### Exercise description:
Every line in the listing below that holds the word "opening" should be returned.

### Data for review:
###

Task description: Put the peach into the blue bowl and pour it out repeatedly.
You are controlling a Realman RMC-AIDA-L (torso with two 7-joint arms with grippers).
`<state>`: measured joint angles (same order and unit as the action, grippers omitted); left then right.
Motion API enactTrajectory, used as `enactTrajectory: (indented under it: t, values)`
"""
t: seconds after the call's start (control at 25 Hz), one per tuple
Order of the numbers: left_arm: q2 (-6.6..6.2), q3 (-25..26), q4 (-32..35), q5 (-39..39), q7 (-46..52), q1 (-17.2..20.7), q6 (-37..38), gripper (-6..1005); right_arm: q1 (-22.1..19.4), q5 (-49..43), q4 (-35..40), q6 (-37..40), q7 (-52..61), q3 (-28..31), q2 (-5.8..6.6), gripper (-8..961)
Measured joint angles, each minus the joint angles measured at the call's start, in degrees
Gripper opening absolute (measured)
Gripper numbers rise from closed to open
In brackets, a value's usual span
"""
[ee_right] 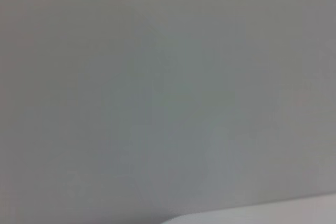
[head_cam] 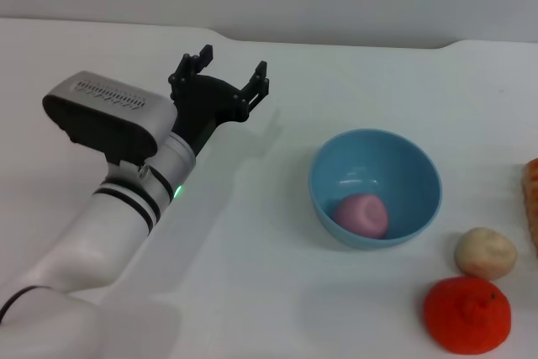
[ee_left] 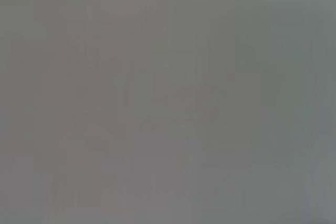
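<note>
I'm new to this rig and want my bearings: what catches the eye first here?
The blue bowl at centre-right of the table, with the pink peach lying inside it. Next, the left gripper, open and empty, hovers well to the bowl's left. A cream ball and a red-orange fruit sit near the bowl's right.

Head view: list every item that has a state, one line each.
peach: lying inside the bowl
blue bowl: upright on the table, holding the peach
left gripper: open, empty, apart from the bowl
cream ball: on the table
red-orange fruit: on the table
right gripper: out of view
</note>
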<state>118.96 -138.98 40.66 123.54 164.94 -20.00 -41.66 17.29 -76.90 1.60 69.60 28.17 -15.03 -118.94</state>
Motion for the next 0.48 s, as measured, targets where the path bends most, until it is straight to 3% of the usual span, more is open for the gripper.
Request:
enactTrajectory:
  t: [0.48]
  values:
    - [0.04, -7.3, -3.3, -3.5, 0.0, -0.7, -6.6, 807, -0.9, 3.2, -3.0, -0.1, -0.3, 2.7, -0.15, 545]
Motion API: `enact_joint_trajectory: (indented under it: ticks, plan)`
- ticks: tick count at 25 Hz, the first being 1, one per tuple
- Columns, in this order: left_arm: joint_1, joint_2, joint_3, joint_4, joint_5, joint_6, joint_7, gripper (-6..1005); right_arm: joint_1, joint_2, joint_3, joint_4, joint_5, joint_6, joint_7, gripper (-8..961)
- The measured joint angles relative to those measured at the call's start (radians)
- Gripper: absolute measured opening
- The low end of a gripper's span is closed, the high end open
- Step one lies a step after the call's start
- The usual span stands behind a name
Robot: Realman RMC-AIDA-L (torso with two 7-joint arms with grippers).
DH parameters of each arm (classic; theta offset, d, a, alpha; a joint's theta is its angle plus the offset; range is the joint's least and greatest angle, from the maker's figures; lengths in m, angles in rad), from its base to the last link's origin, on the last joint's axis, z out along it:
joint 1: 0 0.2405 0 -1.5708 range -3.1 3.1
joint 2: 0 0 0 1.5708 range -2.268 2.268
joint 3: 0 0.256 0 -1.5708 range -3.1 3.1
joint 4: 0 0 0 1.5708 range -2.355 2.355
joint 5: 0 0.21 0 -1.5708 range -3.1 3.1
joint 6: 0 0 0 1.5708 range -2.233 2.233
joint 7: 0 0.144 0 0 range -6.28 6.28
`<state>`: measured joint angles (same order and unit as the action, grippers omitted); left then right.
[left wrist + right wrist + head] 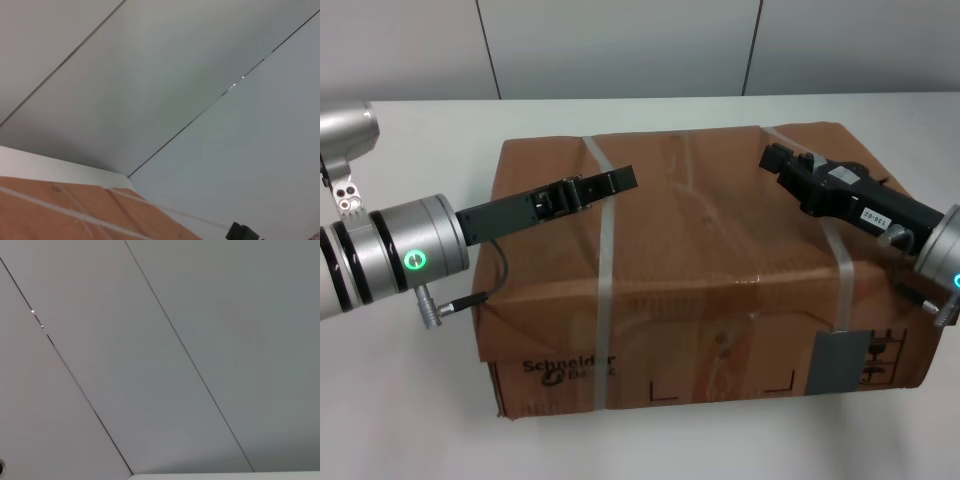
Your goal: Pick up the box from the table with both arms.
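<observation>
Head view left both pincers' spread impossible to tell: left black gripper (620, 181) and right black gripper (772, 158) lay over the strapped brown cardboard box (720, 250), mid white table (400, 400), open tabletop all round.

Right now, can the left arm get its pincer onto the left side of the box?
Probably yes, after pulling back. The left pincer lies over the top of the box, not beside it. The table next to the box's left side looks bare, so nothing seems to block that approach.
</observation>
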<state>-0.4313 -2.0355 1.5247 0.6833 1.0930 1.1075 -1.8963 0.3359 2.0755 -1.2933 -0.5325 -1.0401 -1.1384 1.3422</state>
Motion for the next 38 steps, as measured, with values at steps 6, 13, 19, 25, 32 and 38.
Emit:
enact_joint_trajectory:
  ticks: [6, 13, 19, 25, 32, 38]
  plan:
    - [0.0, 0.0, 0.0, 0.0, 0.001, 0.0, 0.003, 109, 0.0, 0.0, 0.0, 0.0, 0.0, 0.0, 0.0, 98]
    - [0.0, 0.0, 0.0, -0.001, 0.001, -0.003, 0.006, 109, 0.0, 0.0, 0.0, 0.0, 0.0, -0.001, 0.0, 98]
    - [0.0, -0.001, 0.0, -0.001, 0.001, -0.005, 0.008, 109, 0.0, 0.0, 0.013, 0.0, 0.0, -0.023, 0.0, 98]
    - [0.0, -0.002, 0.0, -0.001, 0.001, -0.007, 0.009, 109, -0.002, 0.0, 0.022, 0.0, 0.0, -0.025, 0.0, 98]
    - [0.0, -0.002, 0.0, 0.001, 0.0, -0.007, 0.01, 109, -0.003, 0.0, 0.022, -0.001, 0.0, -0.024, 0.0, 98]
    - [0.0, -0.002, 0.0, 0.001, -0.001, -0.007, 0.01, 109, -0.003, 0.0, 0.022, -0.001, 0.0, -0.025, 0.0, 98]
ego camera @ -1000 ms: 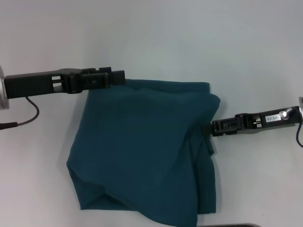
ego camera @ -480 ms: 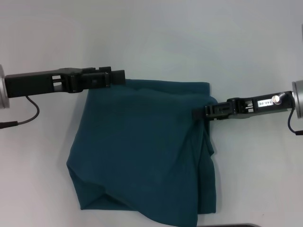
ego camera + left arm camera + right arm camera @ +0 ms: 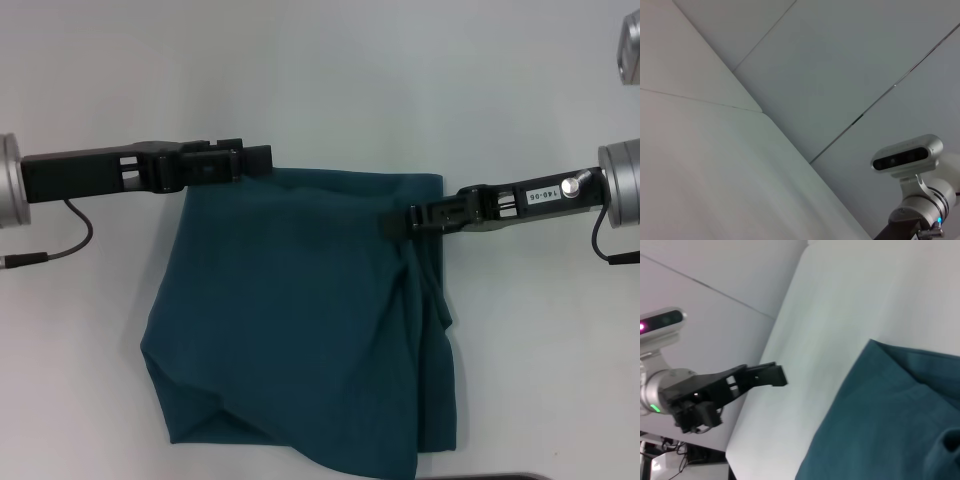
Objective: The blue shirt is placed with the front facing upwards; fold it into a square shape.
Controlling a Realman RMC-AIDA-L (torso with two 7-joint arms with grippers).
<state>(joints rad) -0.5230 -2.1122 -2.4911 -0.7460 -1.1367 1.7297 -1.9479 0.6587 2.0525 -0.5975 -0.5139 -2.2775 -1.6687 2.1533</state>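
Observation:
The blue shirt [image 3: 290,320] lies folded on the white table [image 3: 330,80], plain teal side up, roughly square with a loose lower edge. My right gripper [image 3: 392,224] reaches in from the right over the shirt's upper right part and is shut on a bunch of its fabric, which creases below it. My left gripper [image 3: 260,159] hovers at the shirt's far left corner. In the right wrist view the left gripper [image 3: 777,376] stands apart from the shirt [image 3: 890,415], holding nothing. No lettering shows.
White tabletop surrounds the shirt on all sides. A dark edge [image 3: 490,477] shows at the near rim of the table. The left wrist view shows only walls and the robot's head camera [image 3: 907,156]. Cables hang from both arms at the sides.
My right gripper has moved left and slightly away from me, from the shirt's right edge onto the shirt, drawing the right edge inward. The left gripper shifted slightly right.

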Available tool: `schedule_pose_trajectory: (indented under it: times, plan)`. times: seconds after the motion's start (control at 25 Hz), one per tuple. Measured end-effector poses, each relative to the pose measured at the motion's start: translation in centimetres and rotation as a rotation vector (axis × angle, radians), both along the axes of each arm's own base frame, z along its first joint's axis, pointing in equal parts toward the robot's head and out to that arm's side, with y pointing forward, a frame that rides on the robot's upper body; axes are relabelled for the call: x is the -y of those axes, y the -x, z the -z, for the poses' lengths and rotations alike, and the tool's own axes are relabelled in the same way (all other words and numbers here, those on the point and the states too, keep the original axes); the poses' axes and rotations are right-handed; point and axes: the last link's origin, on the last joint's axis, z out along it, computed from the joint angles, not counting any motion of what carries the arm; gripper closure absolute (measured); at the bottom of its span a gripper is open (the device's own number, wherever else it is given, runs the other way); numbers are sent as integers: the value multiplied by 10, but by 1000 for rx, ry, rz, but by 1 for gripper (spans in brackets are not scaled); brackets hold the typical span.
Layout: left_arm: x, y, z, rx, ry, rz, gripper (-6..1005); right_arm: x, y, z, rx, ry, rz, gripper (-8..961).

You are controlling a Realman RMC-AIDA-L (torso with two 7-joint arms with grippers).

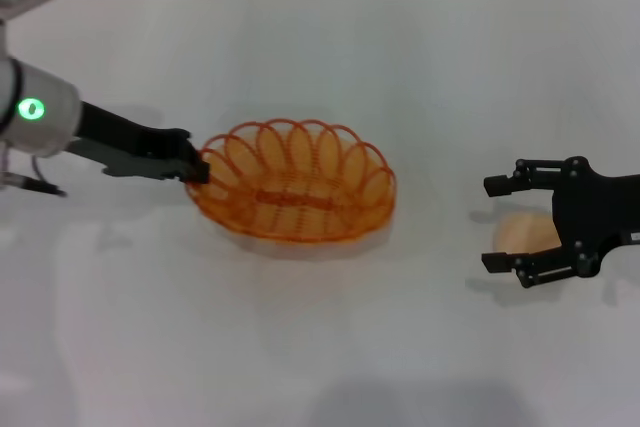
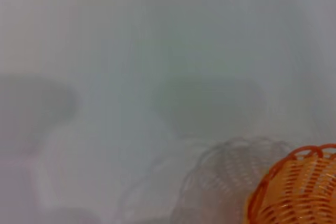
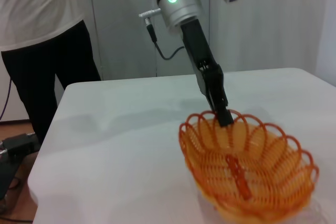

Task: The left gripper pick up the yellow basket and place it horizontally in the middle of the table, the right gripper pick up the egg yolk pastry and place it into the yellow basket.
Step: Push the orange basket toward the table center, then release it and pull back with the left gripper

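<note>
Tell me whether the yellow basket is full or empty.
Empty: the yellow basket shows only bare weave inside; the egg yolk pastry lies outside, between the right hand's fingers.

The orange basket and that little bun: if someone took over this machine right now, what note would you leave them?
Left hand: closed on the rim at the left end of the oval orange wire-loop basket, which sits lengthwise near the middle of the plain white table.
Right hand: open, its fingers on either side of the small round pale-peach pastry at the table's right side, not yet gripping.
Done: basket looks placed.
Left: release basket, grasp pastry, put it in the basket.
</note>
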Motion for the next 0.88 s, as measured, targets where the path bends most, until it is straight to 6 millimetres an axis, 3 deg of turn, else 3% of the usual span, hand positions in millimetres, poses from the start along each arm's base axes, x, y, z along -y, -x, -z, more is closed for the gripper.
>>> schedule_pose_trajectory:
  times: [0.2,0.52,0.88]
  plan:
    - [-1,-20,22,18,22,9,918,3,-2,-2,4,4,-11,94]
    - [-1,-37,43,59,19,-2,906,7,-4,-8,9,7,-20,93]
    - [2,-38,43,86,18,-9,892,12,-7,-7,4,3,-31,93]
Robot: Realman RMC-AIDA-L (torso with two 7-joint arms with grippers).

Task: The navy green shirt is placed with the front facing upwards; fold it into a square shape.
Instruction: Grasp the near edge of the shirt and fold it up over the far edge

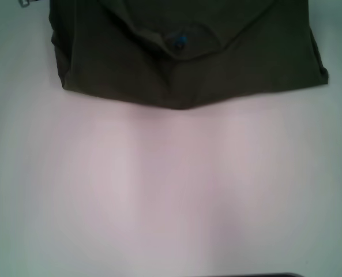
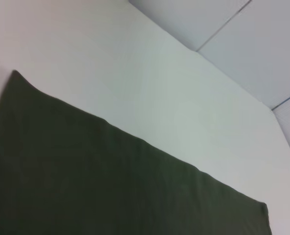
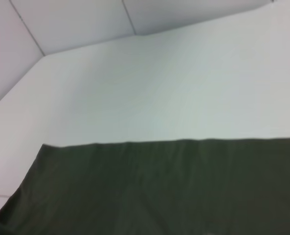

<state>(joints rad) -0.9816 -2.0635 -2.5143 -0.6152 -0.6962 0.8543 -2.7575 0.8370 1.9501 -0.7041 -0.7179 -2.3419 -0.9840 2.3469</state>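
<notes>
- Shirt (image 1: 188, 52) lies at the table's (image 1: 171, 190) far edge, sides already folded in, collar label up, likely staged for a final fold.
- Neither gripper is visible; can't tell whether their fingers are spread or closed.

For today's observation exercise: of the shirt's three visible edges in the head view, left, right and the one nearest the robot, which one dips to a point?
The near edge of the navy green shirt: it sags to a point below the blue label, while the side edges run straight.

The navy green shirt (image 2: 110, 186) lies flat on a white table (image 2: 149, 73).
</notes>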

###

### Exercise solution:
Gripper opening absolute (measured)
- Gripper: absolute measured opening

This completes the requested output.